Minhas indagações a respeito da contribuição da História da Arte para a
Arteterapia iniciaram em 2009, quando, ao lado de Eliana Moraes, criamos nosso
primeiro grupo de estudos sobre o tema. Na época selecionamos alguns artistas e
estudamos suas biografias, assistimos a filmes e analisamos as imagens em
função da personalidade dos mesmos e de acontecimentos marcantes em suas vidas,
buscando identificar como estes episódios, traumas, etc. influenciaram a
trajetória artística de cada um e de como e se a Arte teria contribuído no seu
processo de individuação.
Em 2013, por sugestão de Eliana, voltamos o nosso olhar para o
Surrealismo e seu interesse em acessar o inconsciente utilizando técnicas de automatismo
inspiradas no método de associação livre, criado por Freud.
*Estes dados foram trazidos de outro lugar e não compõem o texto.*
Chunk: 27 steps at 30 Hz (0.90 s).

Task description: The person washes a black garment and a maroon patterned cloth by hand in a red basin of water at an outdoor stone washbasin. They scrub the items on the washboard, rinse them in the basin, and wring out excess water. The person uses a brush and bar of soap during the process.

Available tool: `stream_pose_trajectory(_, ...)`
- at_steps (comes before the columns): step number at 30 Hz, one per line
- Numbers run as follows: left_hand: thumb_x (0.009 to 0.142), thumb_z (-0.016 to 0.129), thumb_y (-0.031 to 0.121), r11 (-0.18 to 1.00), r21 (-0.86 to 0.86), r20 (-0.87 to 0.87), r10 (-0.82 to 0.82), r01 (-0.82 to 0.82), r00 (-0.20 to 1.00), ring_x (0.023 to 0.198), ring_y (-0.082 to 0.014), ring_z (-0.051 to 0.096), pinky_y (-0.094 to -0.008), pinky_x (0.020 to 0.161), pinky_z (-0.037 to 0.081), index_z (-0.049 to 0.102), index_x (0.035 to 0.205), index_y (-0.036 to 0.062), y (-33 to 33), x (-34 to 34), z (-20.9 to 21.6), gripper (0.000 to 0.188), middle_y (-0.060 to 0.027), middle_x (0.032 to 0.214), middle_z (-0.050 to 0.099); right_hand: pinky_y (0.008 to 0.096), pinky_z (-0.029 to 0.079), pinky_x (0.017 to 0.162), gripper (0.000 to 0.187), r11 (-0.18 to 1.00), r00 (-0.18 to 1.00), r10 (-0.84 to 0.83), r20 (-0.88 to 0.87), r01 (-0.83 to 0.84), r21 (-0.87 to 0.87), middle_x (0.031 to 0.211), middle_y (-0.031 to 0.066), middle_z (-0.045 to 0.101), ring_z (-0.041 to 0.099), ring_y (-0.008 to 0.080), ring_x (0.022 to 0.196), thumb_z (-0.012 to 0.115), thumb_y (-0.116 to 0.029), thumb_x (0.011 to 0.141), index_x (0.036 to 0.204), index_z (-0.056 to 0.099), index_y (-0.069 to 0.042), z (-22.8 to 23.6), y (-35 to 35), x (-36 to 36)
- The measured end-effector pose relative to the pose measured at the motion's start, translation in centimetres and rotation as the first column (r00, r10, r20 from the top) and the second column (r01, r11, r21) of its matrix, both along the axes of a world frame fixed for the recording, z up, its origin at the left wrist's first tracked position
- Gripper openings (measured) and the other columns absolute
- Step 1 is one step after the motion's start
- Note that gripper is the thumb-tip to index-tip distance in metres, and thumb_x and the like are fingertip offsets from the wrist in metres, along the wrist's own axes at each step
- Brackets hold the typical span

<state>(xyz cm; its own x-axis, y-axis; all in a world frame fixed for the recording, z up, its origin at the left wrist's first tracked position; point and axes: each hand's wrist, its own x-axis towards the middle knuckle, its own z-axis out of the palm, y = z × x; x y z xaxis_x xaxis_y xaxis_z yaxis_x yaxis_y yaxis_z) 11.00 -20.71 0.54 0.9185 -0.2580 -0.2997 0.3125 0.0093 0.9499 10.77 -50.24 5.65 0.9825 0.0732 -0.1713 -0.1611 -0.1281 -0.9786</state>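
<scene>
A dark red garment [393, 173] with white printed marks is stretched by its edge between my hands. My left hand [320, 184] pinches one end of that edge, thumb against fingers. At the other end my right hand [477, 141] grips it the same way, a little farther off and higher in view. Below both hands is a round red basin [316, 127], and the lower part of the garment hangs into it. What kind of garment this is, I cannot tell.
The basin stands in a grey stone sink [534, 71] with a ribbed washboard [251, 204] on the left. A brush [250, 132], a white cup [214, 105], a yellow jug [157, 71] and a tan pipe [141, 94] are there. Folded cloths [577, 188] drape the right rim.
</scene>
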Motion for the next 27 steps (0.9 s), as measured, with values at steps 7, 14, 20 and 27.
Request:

Logo de início, o Dadaísmo se impôs como uma matéria a ser estudada e
experimentada. Identificamos muitas praticas comuns na Arteterapia nos
processos dadaístas, o que se repetiu no estudo do Surrealismo. Observando as
aproximações e diferenças entre as propostas artísticas e terapêuticas. O passo
seguinte foi pensar em como transpor estes processos para o setting terapêutico mantendo o link com
a sua origem.
Foi preciso estabelecer alguns critérios para deixar claras as
semelhanças e diferenças entre os dois movimentos. Entre as semelhanças, que
nos interessam diretamente, destacamos a busca da não-razão, do não-controle e da
quebra de padrões estabelecidos e consagrados na História e Teoria da Arte (o
que pra nós se converte em visão de mundo, comportamento, etc.). Porém, os dois
movimentos tem olhares e propostas diversas sobre a Arte e procedimentos.
O Dadaísmo busca a não-razão através do acaso, do caos, do absurdo, não se
interessando em teorias sobre o inconsciente ou em formular teorias sobre a Arte.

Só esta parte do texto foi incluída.